The argument makes some sense. But flip it over and one sees that Kremlin opposition to NATO expansion has itself become the anti-“veto” lobby’s imperative for expansion. Moscow has no veto, and to demonstrate this point NATO must expand, the thinking goes.

By logical extension, if NATO opts not to give MAPs to Ukraine and Georgia, then Russia will have been handed a veto by implication.

This is illusory. Somewhere between the veto Moscow in fact lacks and the imperative for NATO expansion driven by fear of Russian neo-imperialism exist the sober interests of the alliance in its present form – balanced internally by debate, compromise and even disagreement.

These sober interests clearly include the stabilisation of the western Balkans, a region in which the alliance has become deeply involved in its expanded post-Cold War mission. As such, an offer of membership to the western Balkan countries under consideration makes clear sense – especially when one considers the stabilising influence such a move could be expected to have in and around Kosovo.

The alliance’s interests less obviously include eventual NATO membership for Ukraine and Georgia, though they may include this, too. Deciding whether or not they do is likely to be rancorous business.

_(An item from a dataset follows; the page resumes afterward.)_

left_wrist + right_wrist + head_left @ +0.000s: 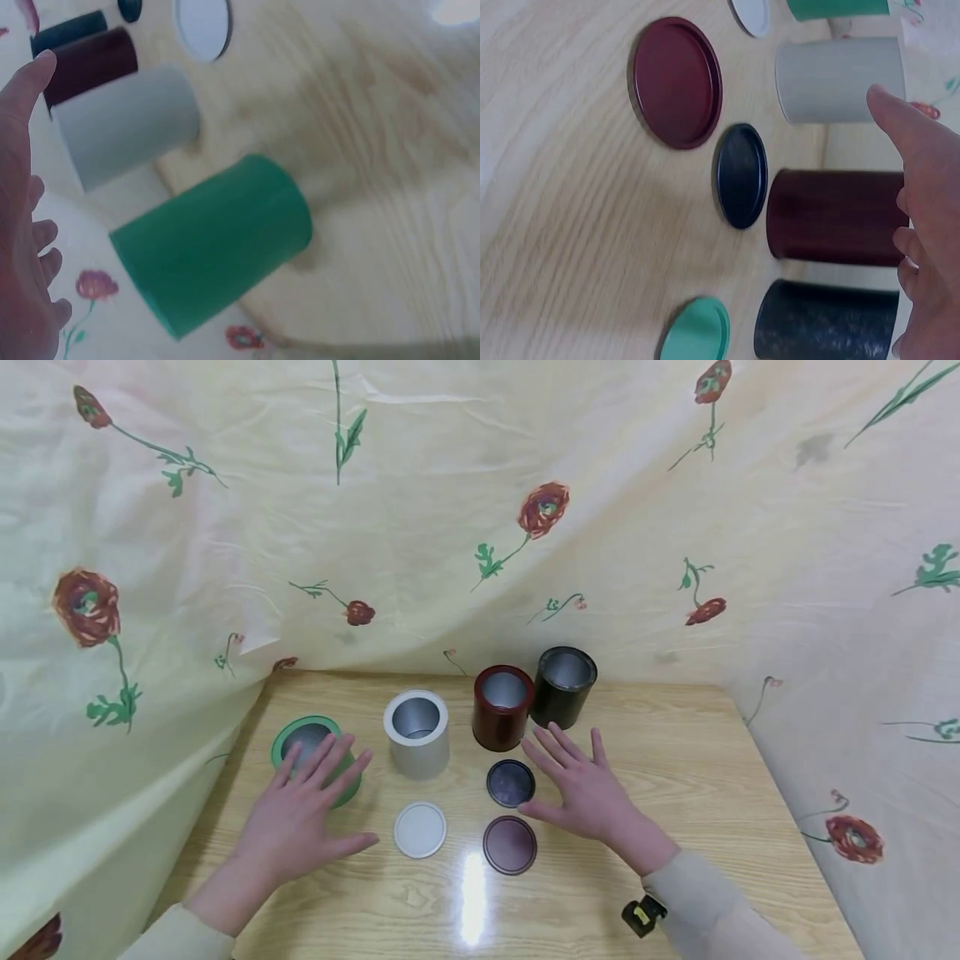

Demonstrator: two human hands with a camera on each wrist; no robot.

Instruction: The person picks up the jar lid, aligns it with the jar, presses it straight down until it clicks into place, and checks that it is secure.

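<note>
My left hand is held with fingers spread in front of a green canister, partly covering it, and holds nothing. To its right a white canister stands uncovered. My right hand, fingers also spread and holding nothing, is nearest a dark red canister and a black canister. These canisters show open tops. A white lid, a black lid and a dark red lid lie flat between the hands. In the right wrist view a green lid appears; the head view hides it.
Everything stands on a light wooden table. A floral cloth hangs behind it and along both sides. The black and dark red canisters stand close together near the back edge. A small black device sits at the right wrist.
</note>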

Fine. A strong case can be made for rancour as the very basis of NATO’s health.

This is meant to be an alliance of robust democracies in their collective military capacity, not a sissy circle of risk-averse technocrats. NATO is headquartered in Brussels, but it is not the European Commission. Its decisions should be the product of hard disagreements, worked out not through the watering-down of national interests but rather through the testing of national interests in the cold light of reality. Anything less generates distinctly insecure security policy.

If Germany holds its ground and NATO is seen to lack unity and resolve over issues of expansion this week, commentators will opine that the alliance’s fundamental unity and resolve have been imperilled, despite its unrivalled military strength. We should ignore such drivel.
NATO’s fundamental unity, strength and resolve are defined not by what happens in Bucharest but by Article 5 of the North Atlantic Treaty. This is the portion of the North Atlantic Treaty in which NATO members agree “an armed attack against one or more of them in Europe or North America shall be considered an attack against them all” and, consequently, will trigger “collective self-defence”.

Article 5 “makes” NATO, and were it ever to prove unviable in practice it would break NATO in a way that a poor outcome in Afghanistan could never do. It is also why NATO should expand with care.

While sorting out this week how collectively to take care of members countries’ national interests and considering also those of partners outside the alliance, if NATO cannot agree about all five countries whose security is on the line, an opportunity will have been lost. Differences of opinion in the alliance will appear, but not institutional fissures.

Indeed NATO may prove stronger in the long run if its European member countries become more effective, not less, at forcing fruitful debates rather than partnering passively with the sole superpower on the team, as has sometimes been the case.

It might not make for a happy summit. But for those, including many in Washington, who have long asserted that Europe should take greater responsibility for European security: isn’t that what this is?